As the pivotal innovation of blockchains, self-executing software code - often referred to as “smart contracts” – in principal enable autonomous organizations, and digital bearer instruments (more here). While the former may ultimately prove to be the most impactful creation, the latter continues to pose a technical and intellectual challenge for many companies hoping to provide disruptive value transfer solutions. Metaphorically a collection of smart contracts can be understood as a digital vending machine, a concept first introduced in an article by Nik Szabo in 1997.

A user of this automaton may send an offer - such as a digital token - into the machine which in return dispenses the desired product. The latter would have usually been deposited by the creator of the asset or the owner of the requested right. This often neglected distinction of assets and rights is necessary as the enforcement of rights frequently requires the identification of the previous and new rights owner(s), while the direct transfer of blockchain-native bearer instruments - such as Bitcoin’s mining reward bitcoin - requires no disclosure of the transacting parties. In a narrow sense only these digitally native implementations can be considered digital assets (even that is questionable), while external transfer requirements point to a derivative nature of the exchanged value, taking on the legal nature of a rights transfer. These conditions are regularly expressed in form of so-called Know-You-Customer (KYC) rules.

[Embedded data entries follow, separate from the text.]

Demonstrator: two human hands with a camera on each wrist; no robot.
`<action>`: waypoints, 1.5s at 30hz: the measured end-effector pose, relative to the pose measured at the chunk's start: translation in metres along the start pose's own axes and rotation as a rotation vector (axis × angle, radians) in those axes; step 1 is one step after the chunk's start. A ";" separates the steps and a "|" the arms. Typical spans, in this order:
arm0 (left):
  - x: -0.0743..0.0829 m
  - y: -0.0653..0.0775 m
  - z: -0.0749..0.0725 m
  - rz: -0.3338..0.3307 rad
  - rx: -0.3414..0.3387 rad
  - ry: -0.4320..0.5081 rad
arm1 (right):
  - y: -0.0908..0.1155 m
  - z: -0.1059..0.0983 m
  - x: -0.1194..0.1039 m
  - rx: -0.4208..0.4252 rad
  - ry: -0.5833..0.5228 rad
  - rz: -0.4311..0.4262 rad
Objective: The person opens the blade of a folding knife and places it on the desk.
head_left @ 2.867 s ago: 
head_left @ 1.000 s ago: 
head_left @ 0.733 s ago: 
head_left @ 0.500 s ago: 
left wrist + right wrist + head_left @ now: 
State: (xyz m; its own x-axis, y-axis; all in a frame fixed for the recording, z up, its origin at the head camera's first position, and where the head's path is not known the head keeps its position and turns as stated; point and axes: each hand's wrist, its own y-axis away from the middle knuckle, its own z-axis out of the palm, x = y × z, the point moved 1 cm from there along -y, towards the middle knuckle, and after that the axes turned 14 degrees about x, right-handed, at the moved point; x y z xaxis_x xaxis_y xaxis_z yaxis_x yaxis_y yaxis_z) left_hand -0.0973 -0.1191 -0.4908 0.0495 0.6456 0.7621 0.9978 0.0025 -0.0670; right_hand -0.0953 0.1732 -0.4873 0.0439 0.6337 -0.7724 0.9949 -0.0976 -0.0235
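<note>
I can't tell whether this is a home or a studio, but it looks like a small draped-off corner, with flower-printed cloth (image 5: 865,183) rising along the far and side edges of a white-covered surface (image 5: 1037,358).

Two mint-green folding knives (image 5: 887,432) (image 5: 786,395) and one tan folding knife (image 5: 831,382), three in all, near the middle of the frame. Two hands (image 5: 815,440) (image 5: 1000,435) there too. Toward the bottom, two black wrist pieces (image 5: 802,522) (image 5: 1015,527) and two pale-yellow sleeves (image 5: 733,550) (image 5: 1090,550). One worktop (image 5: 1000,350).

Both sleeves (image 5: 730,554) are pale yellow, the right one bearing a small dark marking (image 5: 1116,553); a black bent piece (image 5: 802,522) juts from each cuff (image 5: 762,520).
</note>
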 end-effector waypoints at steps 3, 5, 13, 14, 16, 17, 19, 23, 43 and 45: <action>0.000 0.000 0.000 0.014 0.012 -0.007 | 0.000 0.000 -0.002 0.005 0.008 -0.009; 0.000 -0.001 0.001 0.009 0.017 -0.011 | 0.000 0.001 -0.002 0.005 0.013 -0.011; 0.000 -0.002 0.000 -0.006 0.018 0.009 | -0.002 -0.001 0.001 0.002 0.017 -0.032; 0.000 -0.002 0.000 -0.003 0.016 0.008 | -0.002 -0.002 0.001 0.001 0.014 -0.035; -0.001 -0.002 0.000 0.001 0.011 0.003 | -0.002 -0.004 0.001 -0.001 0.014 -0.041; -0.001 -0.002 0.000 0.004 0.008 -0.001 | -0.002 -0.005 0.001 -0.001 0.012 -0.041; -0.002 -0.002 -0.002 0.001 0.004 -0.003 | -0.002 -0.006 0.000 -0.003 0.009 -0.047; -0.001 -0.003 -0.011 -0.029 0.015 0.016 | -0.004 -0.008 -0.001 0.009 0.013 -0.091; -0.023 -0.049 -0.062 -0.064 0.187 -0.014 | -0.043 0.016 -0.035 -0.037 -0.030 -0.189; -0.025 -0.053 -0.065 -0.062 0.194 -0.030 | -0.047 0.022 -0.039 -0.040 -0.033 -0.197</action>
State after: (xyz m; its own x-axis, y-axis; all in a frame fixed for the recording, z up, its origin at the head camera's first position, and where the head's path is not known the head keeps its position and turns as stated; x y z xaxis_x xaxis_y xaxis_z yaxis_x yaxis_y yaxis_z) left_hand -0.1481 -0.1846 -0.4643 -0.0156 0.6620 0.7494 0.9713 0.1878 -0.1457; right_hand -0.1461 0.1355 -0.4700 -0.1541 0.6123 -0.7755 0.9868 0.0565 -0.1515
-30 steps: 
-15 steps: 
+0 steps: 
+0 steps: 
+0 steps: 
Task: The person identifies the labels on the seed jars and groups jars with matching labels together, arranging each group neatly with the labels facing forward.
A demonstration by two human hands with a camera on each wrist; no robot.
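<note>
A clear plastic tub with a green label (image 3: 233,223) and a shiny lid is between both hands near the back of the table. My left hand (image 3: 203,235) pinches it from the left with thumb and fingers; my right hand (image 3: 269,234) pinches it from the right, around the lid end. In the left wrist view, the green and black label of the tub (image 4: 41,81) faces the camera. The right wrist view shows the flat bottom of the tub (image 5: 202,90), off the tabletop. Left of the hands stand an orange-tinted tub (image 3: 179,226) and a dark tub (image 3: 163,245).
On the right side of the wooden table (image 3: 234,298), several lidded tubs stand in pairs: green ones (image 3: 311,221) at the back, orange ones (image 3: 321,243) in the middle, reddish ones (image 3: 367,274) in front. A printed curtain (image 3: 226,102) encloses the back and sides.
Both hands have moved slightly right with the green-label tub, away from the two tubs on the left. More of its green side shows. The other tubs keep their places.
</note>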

While most of the providers of KYC solutions proclaim to provide "identity solutions", these implementations are not concerned with human-directed activity but limited to the identification of a person, most often expressed through government-issued credentials (“fiat persona”). This credentialing requirement voids the permissionless nature of peer-to-peer transfer, and regularly introduces new middlemen which in addition to maintaining databases of user records, may assert further custodial functions. As with centralized exchanges dealing in cryptocurrencies, platforms facilitating the trading of products not native to blockchains, decentralized networks. Consequently, platforms providing these functions fail to provide the peer-to-peer value transfer, invalidating claims by start-ups proclaiming to provide exchange functions for ‘security tokens’ (more here).

Conclusions

Decentralized networks carry the promise of un-intermediated value transfer from person to person through provable, public transactions.
However, current implementations of “identity technology” regularly negate the peer-to-peer, censorship-resistant exchange of value. This is particularly the case for platforms employing so-called know-your-customer "identity" solutions. Approaches which introduce one or more custodian of participants’ assets or data, not only invalidate the innovations introduced by decentralized systems but might further fail to provide data privacy rights afforded to individuals under new regulations - most significantly the right to "be forgotten".*

In the context of technology-facilitated commercial activity however, the detection of an agency is a prerequisite for the enforceable transfer of assets and rights from one entity to another. While the latter may describe a legal construct or a person, an agency is ultimately a uniquely human quality indispensable to a definition hoping to address direct value transfer through technology. **

As such identity in the context of technology hoping to address peer-to-peer value transfer is the ability to convey agency.

For technology to enable direct value transfer of rights and non-bearer assets, a human agency must be conveyed, including the authorization, authentication, identification of the buyer and/or seller, and in some instances “proof of life” without a third party. Viable approaches will enable users to provide any manner of agency sufficient to deposit the value into a smart-contract-build ‘digital vending’ machine, where other users might retrieve it, without leaving a PII footprint.

*Note: I published a shorter version of this article in Forbes July 2019.